◆ **Problem to work on**:
Return, from the listing below, every line that includes "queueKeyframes".

◆ **Provided material**:
══════════════════════════════

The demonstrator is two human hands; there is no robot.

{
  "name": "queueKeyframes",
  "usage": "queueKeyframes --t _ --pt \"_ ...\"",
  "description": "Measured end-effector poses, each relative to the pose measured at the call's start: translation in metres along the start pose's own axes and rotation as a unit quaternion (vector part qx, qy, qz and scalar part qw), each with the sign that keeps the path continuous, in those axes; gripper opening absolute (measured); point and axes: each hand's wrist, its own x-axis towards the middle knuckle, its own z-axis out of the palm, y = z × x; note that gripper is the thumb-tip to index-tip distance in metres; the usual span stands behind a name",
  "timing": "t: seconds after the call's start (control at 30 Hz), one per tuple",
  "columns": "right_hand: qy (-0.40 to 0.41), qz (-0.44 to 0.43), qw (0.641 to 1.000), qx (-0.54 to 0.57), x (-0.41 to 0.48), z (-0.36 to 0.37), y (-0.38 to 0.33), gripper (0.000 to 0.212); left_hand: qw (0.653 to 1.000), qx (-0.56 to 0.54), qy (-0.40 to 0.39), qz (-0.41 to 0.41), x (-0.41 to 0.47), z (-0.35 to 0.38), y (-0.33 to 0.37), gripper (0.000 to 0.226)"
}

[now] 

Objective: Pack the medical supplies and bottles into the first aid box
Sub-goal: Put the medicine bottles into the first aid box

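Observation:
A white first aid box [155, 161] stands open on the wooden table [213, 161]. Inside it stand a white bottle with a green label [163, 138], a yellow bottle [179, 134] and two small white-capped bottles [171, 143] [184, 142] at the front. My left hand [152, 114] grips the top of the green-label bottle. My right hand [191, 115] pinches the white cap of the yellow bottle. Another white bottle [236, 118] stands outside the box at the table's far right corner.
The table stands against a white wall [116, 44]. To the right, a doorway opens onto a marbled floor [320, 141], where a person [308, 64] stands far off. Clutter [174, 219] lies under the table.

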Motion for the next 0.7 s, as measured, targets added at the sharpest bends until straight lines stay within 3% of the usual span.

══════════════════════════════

◆ **Result of the exercise**:
  "name": "queueKeyframes",
  "usage": "queueKeyframes --t _ --pt \"_ ...\"",

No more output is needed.